Think about it. Who builds an entire new multibillion-dollar freeway as a detour? Did they do that when they rebuilt the entire length of Central Expressway? Did they do that when they rebuilt the "high five" intersection of Central and LBJ?

Of course not. They built detours. People rerouted themselves. The projects went on for years. Most people didn't even notice.

The toll-road-as-detour argument was always idiotic, but it stuck around stubbornly until about 24 hours ago, when Greyson, Griggs and Hunt finally got it shot down.

Now Michael Morris, who is the toll road lobbyist and public political operative at the North Central Texas Council of Governments, seems to have given up on the detour argument entirely. He's quoted instead in the News today and, more saliently in an online post yesterday, arguing that Project Pegasus itself is a piece of crap not worth doing.

That's a very radical argument, especially since the state highway department is already halfway pregnant with Pegasus: the first half of the project, called "The Horseshoe," is already under way.

News transportation writer Michael Lindenberger reports online that Morris told him, "Pegasus Project, once touted as the top priority for fixing downtown traffic, no longer makes any sense to build at all -- even if the toll road is unable to be built for other reasons. It's too expensive and produces too few traffic benefits."

Wow. That's wild. But remember our freeze-frame. What are we about to miss in this picture? We're about to miss -- because Lindenberger doesn't show it -- that Morris has given up on the billion-dollar detour argument.

Griggs said to me this morning that the entire debate on the toll road has shifted in the last 24 hours: "It's a paradigm shift that's been almost invisible and practically unnoticed. One day we go from, 'You have to have the toll road to build Pegasus, because there's no other way,' to now a head-to-head comparison between the toll road and Pegasus."
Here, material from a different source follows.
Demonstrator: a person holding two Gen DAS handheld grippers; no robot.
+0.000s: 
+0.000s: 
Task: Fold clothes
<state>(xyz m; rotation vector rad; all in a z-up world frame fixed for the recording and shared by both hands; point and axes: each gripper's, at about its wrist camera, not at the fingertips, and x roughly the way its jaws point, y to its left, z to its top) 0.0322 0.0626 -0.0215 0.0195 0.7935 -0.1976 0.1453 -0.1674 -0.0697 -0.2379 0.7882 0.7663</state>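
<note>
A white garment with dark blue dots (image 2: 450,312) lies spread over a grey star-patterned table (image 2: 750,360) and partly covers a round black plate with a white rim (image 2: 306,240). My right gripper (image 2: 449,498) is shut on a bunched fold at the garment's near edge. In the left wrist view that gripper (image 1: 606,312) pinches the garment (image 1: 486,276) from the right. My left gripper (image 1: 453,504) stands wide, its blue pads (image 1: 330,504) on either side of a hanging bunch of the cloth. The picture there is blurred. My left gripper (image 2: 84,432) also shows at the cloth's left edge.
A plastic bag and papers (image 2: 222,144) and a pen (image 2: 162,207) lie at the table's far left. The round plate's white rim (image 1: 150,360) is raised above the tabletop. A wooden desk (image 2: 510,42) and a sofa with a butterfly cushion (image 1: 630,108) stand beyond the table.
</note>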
In that shift, Griggs said, "You are admitting that there is a way to do Pegasus without the toll road. It's a paradigm shift. It's amazing how fast it has happened, how quickly."
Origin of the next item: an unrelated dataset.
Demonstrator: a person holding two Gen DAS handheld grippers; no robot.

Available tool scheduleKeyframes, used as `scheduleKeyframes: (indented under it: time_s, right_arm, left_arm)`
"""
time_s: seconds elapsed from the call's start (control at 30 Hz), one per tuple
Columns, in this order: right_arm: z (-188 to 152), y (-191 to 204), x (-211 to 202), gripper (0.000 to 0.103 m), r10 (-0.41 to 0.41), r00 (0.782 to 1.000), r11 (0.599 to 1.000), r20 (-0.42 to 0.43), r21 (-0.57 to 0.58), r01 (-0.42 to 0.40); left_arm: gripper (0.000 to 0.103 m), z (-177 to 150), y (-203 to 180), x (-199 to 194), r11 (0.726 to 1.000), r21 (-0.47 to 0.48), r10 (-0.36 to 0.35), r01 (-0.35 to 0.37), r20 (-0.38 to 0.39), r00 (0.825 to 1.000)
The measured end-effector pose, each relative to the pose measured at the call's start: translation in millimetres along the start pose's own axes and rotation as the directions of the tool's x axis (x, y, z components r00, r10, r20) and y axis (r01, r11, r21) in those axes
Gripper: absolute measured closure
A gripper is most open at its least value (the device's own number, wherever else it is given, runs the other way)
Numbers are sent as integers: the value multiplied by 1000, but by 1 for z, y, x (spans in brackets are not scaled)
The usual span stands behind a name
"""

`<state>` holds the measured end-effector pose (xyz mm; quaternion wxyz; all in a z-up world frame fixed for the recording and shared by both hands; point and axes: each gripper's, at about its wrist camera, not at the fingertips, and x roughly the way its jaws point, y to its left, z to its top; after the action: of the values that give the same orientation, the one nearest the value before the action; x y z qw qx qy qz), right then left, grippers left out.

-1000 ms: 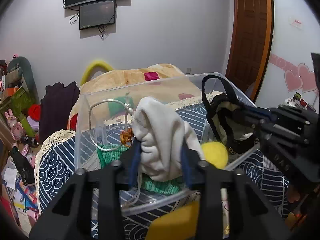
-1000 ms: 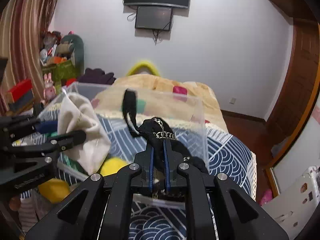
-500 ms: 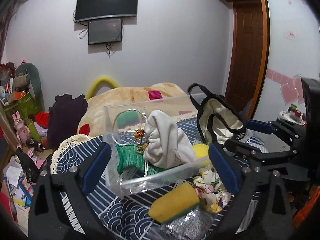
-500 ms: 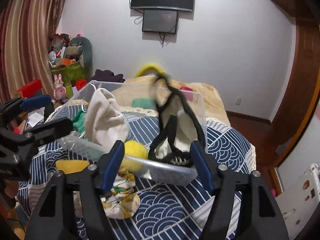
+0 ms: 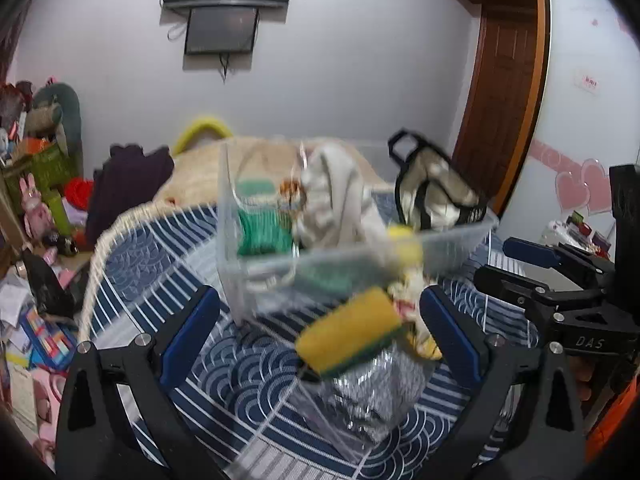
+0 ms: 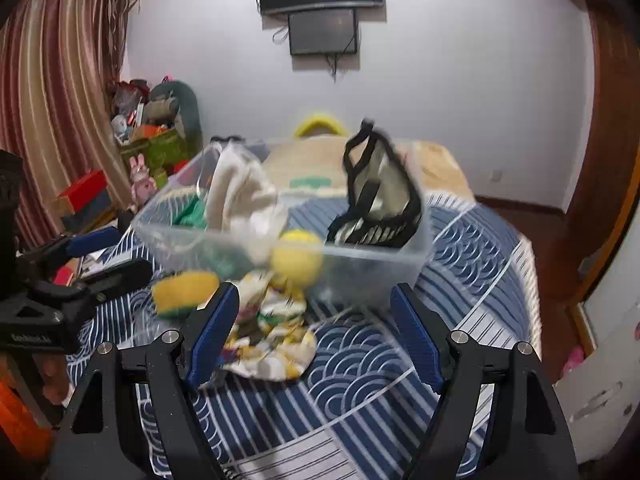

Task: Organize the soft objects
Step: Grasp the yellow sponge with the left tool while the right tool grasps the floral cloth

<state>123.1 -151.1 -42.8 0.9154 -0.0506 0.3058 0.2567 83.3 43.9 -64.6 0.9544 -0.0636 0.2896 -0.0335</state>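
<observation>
Presently catalogued, on a bed with a navy wave-pattern cover (image 6: 372, 368):

- Clear plastic bin (image 6: 384, 256), upright on the cover. Contents: cream cloth pouch (image 6: 240, 196) bunched toward the left side; black-trimmed mesh bag (image 6: 380, 196) at the right end, handles standing up; green knit item (image 5: 262, 232) at the left wall; yellow ball (image 6: 296, 256) against the near wall, though blur leaves it unclear whether it sits inside or outside.
- Yellow-and-green sponge (image 5: 352, 334), outside the bin, near its front, resting on a silver scouring pad (image 5: 368, 392).
- Patterned yellow-white cloth (image 6: 268, 336), crumpled on the cover just in front of the bin.
- Left tool (image 5: 316, 336): jaws spread wide, holding nothing, before the bin.
- Right tool (image 6: 316, 336): jaws spread wide, holding nothing, above the patterned cloth.
</observation>
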Motion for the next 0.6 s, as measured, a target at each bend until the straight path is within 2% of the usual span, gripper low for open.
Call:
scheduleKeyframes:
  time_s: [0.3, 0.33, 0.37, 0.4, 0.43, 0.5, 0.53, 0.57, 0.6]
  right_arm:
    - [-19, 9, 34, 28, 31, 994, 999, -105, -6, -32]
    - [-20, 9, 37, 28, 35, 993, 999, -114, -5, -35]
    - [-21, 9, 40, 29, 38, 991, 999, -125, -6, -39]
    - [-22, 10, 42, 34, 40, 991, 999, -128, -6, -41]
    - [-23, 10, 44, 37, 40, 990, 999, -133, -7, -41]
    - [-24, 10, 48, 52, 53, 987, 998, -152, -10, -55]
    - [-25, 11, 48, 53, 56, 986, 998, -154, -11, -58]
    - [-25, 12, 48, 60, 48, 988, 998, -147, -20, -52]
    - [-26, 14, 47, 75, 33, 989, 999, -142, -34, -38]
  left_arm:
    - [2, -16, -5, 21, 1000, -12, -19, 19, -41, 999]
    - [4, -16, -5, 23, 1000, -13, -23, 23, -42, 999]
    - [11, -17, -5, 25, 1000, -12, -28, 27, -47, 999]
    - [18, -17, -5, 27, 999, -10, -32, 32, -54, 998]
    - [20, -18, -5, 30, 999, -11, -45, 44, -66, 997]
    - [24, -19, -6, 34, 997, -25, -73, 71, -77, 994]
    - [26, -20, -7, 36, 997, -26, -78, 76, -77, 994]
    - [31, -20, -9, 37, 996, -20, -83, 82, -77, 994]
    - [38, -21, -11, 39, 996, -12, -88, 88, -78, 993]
He's right. And the shift puts Morris in an absolutely zany position where he has to argue that Pegasus, vaunted for decades as the single most important transportation project in downtown, is a piece of junk.

If that's true, somebody needs to fire a whole bunch of traffic engineers, not to mention the political appointees on the state highway commission who have been vowing just the opposite for decades. It's especially crazy, given that Pegasus is under construction already. Should we abandon it, if it's such a waste of money?

This is flailing. Stripped of the detour argument, Morris is trying to save his horse by setting the carriage on fire.

Morris works for the North Central Texas Council of Governments, a "metropolitan planning organization" mandated by federal law. MPO's have been around since the 1960s. They are the federal government's attempt to bring rational comprehensive planning to the spending of federal highway dollars. Morris is supposed to be a kind of technocratic numbers guy.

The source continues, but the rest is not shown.